Items from a dataset:
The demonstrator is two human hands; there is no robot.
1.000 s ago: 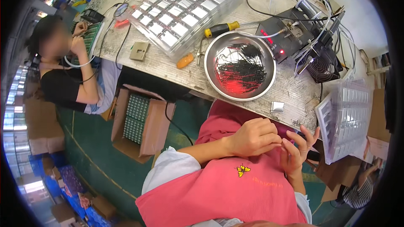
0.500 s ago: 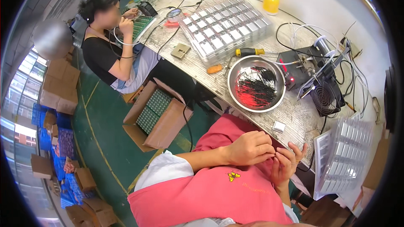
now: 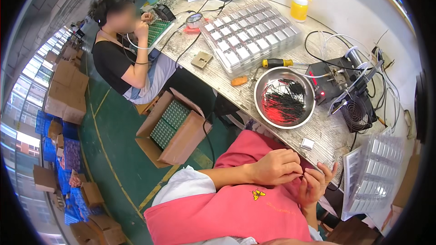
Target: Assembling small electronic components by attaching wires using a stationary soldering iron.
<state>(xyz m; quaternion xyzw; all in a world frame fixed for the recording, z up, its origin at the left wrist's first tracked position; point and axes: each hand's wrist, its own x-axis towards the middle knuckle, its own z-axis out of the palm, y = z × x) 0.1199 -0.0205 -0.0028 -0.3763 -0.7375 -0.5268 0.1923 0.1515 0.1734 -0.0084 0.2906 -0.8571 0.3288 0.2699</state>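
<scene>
My left hand (image 3: 277, 167) is closed, its thumb and fingertips pinched together just off the bench edge above my lap. Against those fingertips, my right hand (image 3: 314, 182) pinches with thumb and forefinger while its other fingers are raised and curved. Something thin and dark seems to lie between the two pinches, too small to make out. A small white-and-silver rectangular battery-like piece (image 3: 307, 143) rests on the bench just beyond my hands. Further off stands a round steel bowl (image 3: 259, 105) with many short red and black wires (image 3: 286, 102) in it.
Behind the bowl are a yellow-black screwdriver (image 3: 277, 62) and clear trays of white pieces (image 3: 254, 31). A black soldering unit (image 3: 329, 79) with cables and a small fan (image 3: 356, 115) stands right. More trays (image 3: 374, 172) lean nearby. A co-worker (image 3: 120, 50) sits left, beyond a carton (image 3: 177, 131) of green boards.
The whole view has shifted slightly, so the bench things appear a little further right and lower. My hands remain fingertip to fingertip, with only a slight change in finger pose.
</scene>
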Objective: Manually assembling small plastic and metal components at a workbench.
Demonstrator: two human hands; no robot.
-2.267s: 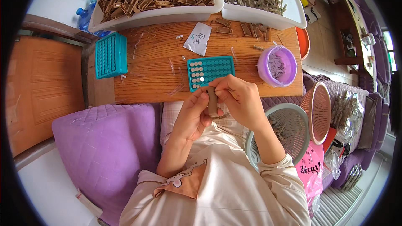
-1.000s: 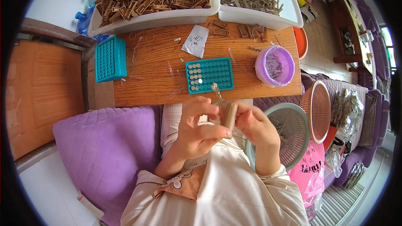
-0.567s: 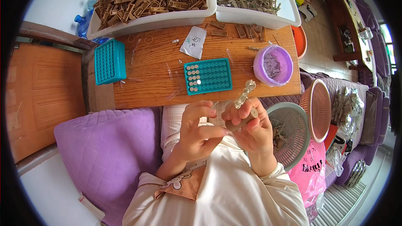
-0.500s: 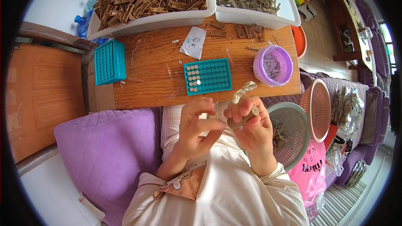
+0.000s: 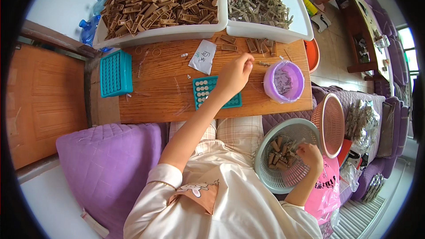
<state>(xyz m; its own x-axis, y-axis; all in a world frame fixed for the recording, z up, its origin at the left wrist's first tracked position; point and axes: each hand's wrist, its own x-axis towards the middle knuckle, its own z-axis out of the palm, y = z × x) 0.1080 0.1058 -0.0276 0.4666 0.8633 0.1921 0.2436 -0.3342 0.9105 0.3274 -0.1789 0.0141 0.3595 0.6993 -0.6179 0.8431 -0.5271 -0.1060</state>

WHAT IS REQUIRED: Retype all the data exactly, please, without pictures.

THE ANSWER:
The demonstrator is two human hands; there is no robot.
1.000 s ago: 
0.500 s ago: 
now: 
Target: Assembling small electronic components by attaching wires using a stationary soldering iron.
<state>(xyz m; quaternion xyzw; all in a world frame fixed for the recording, z up, its origin at the left wrist's first tracked position; point and axes: each hand's wrist, its own x-axis towards the middle knuckle, its own z-axis out of the palm, y = z × x) 0.1199 -0.0205 -0.0028 -0.3763 -0.7375 -0.5268 0.1923 0.1515 0.1734 -0.0084 0.2906 -0.8571 0.3288 0.2699</state>
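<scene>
My left hand (image 3: 277, 167) is closed, its thumb and fingertips pinched together just off the bench edge above my lap. Against those fingertips, my right hand (image 3: 314, 182) pinches with thumb and forefinger while its other fingers are raised and curved. Something thin and dark seems to lie between the two pinches, too small to make out. A small white-and-silver rectangular battery-like piece (image 3: 307, 143) rests on the bench just beyond my hands. Further off stands a round steel bowl (image 3: 259, 105) with many short red and black wires (image 3: 286, 102) in it.
Behind the bowl are a yellow-black screwdriver (image 3: 277, 62) and clear trays of white pieces (image 3: 254, 31). A black soldering unit (image 3: 329, 79) with cables and a small fan (image 3: 356, 115) stands right. More trays (image 3: 374, 172) lean nearby. A co-worker (image 3: 120, 50) sits left, beyond a carton (image 3: 177, 131) of green boards.
The whole view has shifted slightly, so the bench things appear a little further right and lower. My hands remain fingertip to fingertip, with only a slight change in finger pose.
</scene>
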Objective: Manually assembling small plastic and metal components at a workbench.
Demonstrator: two human hands; no robot.
-2.267s: 
-1.000s: 
-0.567s: 
-0.500s: 
+0.000s: 
<state>(xyz m; its own x-axis, y-axis; all in a world frame fixed for the recording, z up, its origin at the left wrist's first tracked position; point and axes: each hand's wrist, its own x-axis towards the middle knuckle, its own z-axis out of the palm, y = z × x) 0.1080 0.1058 -0.0276 0.4666 0.8633 0.1921 0.2436 -0.3342 0.9105 0.3274 -0.1789 0.0141 0.3595 0.6993 -0.6179 0.8431 -0.5271 -0.1060</state>

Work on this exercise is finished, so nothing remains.